My manifesto for life: Version 1

2009-11-25
  1. Everything is interesting.
    1. I obtain enjoyment from interest.
    2. Interest leads to understanding.
      1. Understanding is my ultimate aim.
  2. Death is inevitable.

Conclusion: I should attempt to lead a life that includes the maximum amount of experiences possible.

6 comments

  1. But does enjoyment mean the same thing as happiness? Perhaps it’s no more than a temporary relief from sadness and depression that doesn’t change your base condition?

    yman, 4 December, 2009
  2. The key point here is really 1.2.1. My ultimate aim is to understand.

    From my personal experience of the world, I have found that all my pursuits of happiness have not come to fruit. I just find myself falling further into this cycle of dissatisfaction.

    Have you had a different experience?

    With this in mind, I adopted the above world view which might just lead to something greater. I understand the unlikelihood of myself finding the worlds great truths, but if we don’t try, we don’t know. In the meantime it keeps me entertained and focussed.

    As a believer of God, I hope you don’t mind if I ask whether this has lead to satisfaction with the life you are leading? Please don’t answer that if you don’t feel comfortable with it.

    Many thanks,
    Sam

    admin, 4 December, 2009
  3. I’m unhappy. I don’t really know why. Maybe it’s because of all my failures, or maybe it’s impatience. I know what my ideal is: getting married, having many kids, living in Israel, and serving my nation. None of that is going on right now, and I feel I’m making little progress towards my goals. OTOH, I feel better now and have undertaken new tasks and discovered new strengths in myself. It’s not like I’m happier now, but my life is fuller with things I find meaningful, and things I had trouble doing are no longer a bother. I guess you can say that as a means for realizing my dream, I am struggling to become the best me I can be. I smile more frequently and my smiles are more genuine than before, when I was a complete bum who did nothing of import all day, yet at the same time feel like tears are only a step away from flowing.

    For me, intellectual pursuits, distractions, fun, and entertainment don’t bring happiness but are rather mere temporary reprieve from a general state of misery. The only path I see before me that can lead to something better is making my thoughts and action match what I intellectually know to be true, and those are the laws of God. If my misery stems from this duality, from acting against Gods decrees, then fixing it to the point that I no longer feel filthy from sin (which never gave me any real satisfaction to begin with) should allow me to feel happiness.

    I have a pretty good idea what happiness should feel like, and what fun does feel like. In my mind sin is fun, while purity is happiness. Or something like that, since happiness is a state of mind rather than the result of an achievement.

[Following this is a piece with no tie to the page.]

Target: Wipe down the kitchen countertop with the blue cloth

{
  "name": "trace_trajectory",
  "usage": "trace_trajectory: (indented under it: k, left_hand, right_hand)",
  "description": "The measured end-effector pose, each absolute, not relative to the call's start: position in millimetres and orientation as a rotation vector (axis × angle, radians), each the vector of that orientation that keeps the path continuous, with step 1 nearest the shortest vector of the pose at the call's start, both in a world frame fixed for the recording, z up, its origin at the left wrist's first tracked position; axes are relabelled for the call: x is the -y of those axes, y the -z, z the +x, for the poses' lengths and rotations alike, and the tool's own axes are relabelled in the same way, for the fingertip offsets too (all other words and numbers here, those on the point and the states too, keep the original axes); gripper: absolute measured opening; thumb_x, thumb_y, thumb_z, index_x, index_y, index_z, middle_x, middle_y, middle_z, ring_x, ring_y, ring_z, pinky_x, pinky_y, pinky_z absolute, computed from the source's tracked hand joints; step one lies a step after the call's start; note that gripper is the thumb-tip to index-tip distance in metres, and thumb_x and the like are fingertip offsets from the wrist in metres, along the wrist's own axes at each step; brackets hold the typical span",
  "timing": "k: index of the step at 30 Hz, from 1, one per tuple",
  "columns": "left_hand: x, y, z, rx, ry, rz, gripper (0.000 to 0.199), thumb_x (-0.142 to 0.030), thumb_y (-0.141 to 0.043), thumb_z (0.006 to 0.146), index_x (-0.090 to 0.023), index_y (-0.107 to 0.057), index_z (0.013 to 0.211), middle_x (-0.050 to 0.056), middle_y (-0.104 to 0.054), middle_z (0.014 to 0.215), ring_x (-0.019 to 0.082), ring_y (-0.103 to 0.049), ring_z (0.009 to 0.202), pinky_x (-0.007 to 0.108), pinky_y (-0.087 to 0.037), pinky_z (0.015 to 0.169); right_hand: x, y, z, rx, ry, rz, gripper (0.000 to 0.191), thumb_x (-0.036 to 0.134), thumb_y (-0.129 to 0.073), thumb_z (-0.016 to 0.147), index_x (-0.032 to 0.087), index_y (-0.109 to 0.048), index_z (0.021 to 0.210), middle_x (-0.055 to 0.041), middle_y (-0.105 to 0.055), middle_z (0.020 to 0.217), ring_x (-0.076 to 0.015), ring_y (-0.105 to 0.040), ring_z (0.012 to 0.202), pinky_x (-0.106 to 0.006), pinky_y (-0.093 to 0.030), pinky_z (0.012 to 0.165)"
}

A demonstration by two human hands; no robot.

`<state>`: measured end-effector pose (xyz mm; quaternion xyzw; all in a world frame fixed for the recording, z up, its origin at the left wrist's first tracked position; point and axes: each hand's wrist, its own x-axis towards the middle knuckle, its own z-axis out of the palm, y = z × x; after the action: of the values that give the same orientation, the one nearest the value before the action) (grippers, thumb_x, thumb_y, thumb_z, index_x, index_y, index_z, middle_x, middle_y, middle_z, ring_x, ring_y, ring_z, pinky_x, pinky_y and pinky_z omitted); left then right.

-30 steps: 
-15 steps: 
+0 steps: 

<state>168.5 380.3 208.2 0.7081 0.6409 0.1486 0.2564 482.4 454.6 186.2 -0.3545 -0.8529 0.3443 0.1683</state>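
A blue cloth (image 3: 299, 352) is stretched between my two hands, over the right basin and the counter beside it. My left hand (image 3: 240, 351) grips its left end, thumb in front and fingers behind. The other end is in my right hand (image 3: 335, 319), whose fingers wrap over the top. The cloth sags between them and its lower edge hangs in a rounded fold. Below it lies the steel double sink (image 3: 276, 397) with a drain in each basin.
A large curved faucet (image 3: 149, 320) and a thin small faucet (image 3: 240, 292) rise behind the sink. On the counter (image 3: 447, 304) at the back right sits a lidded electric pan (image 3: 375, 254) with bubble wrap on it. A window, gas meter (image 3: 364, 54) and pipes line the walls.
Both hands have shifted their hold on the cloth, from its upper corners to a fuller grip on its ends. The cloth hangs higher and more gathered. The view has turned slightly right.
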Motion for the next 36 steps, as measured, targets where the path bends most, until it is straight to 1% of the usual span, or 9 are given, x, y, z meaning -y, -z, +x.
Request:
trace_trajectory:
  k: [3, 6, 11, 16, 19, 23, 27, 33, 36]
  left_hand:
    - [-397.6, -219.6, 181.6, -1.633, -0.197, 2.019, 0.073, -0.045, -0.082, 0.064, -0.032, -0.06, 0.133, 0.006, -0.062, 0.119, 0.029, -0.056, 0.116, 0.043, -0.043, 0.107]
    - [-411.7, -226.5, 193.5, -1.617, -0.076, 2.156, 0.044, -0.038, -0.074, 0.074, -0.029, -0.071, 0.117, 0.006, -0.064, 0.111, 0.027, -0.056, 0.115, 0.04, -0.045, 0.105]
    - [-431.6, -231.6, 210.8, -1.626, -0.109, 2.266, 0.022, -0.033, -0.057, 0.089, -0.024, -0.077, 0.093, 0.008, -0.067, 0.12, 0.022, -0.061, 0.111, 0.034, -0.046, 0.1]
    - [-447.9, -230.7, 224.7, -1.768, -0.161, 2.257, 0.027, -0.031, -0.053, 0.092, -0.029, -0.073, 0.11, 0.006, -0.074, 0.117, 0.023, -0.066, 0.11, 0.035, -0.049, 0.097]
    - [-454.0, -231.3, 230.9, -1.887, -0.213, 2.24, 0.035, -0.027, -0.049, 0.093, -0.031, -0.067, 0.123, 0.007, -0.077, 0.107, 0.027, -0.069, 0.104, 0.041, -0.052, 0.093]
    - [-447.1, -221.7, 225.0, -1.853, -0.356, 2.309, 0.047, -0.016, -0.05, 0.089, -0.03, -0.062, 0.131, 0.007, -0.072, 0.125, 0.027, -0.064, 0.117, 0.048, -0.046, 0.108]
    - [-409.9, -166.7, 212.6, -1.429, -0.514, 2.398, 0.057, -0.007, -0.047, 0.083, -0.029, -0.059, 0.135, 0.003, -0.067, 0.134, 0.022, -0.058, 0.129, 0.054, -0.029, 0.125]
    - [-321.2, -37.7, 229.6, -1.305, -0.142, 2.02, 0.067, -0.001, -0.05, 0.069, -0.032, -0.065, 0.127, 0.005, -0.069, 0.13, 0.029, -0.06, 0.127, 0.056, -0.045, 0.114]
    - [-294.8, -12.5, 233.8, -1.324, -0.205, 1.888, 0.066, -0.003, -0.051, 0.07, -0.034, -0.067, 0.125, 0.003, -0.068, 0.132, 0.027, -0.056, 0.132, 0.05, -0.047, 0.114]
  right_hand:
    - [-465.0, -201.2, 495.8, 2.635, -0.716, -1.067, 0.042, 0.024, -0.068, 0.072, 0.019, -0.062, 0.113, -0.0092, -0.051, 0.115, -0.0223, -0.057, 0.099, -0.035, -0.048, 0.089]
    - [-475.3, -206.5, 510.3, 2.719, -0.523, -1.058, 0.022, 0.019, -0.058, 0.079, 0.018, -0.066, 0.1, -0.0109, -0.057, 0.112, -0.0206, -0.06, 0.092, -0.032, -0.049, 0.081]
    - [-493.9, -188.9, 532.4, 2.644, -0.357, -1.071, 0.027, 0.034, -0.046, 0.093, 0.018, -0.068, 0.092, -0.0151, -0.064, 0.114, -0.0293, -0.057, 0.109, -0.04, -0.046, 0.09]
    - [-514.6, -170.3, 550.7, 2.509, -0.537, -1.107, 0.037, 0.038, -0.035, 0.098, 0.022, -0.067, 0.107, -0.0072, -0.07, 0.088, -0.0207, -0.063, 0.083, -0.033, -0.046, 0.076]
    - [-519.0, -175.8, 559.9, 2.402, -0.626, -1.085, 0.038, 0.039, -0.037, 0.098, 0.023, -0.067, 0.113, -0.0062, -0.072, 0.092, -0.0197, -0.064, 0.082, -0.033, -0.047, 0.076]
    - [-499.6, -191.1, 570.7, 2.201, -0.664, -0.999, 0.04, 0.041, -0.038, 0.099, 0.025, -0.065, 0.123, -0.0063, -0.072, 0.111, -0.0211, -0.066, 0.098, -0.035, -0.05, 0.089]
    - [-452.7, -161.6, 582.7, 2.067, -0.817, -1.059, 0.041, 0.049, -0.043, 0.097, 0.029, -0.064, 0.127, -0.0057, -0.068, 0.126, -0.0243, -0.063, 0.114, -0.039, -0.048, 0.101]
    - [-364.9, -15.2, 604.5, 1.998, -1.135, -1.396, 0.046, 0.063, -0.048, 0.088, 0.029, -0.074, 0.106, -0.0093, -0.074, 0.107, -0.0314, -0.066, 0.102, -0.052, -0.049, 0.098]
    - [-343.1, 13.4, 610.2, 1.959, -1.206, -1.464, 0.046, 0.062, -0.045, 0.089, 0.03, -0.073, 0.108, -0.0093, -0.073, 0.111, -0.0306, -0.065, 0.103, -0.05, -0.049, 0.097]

    yman, 4 December, 2009
  4. Interesting. It would appear that ‘restless unhappiness’ is perhaps innate in all humans? I used to think that this was why people turned to God, to escape that internal turmoil – but if a firm believer still experiences that same feeling, how can we be sure it is possible to ever avoid it?

    Have you ever researched Bhuddism? This is perhaps (IMO) one of the only true ways to happiness. The only place I really believe Bhuddism falls is when it talks of the afterlife.

    I think, if God were to manifest himself to me I would want him to explain in what way I should

    1) Live my life.
    2) Praise him.

    From a purely logistical point of view I think that to the uninformed new comer to the potential existence of God I am clueless as to how to praise him – or even if that is in order. This is due to the vast multitude of religions available. Have you ever found yourself in a similar situation or have you been a strong Jew since birth?

    Sam

    admin, 4 December, 2009
  5. I don’t know a thing about Buddhism. As to me being a firm a believer, there is a great difference between knowing something and feeling it. So while I know there’s a God and what he wants from me, that knowledge is like something that is external to my reality. For the most part, I think and feel like an atheist, I just go through the motions because I know it’s what I should be doing. I see plenty of people around me who feel it, but I don’t.

    As to those 2 questions, from the only 2 other religions I am at all familiar with, it would seem Christianity is a little vague on the first and maybe the second as well, while Islam seems to be pretty clear. Judaism is very clear on both when it comes to Jews, but I don’t know about the #2 when it comes to non-Jews.

    Anyway, if you were saying the stuff about Buddhism because it’s supposed to be very spiritualistic, Judaism can also be very spiritualistic (for Jews, at least). It all depends on which aspects you focus on. I’m more of a practical and nationalistic person, so I focus on the government aspects.

    yman, 6 December, 2009
  6. And there’s no magic bullet. In Judaism you must always work hard to progress, lest you fall down. My analogy is going up an escalator that’s moving down: you must go fast to progress slowly, go slow to stay in place, and to go down you just have to stop struggling to move upwards.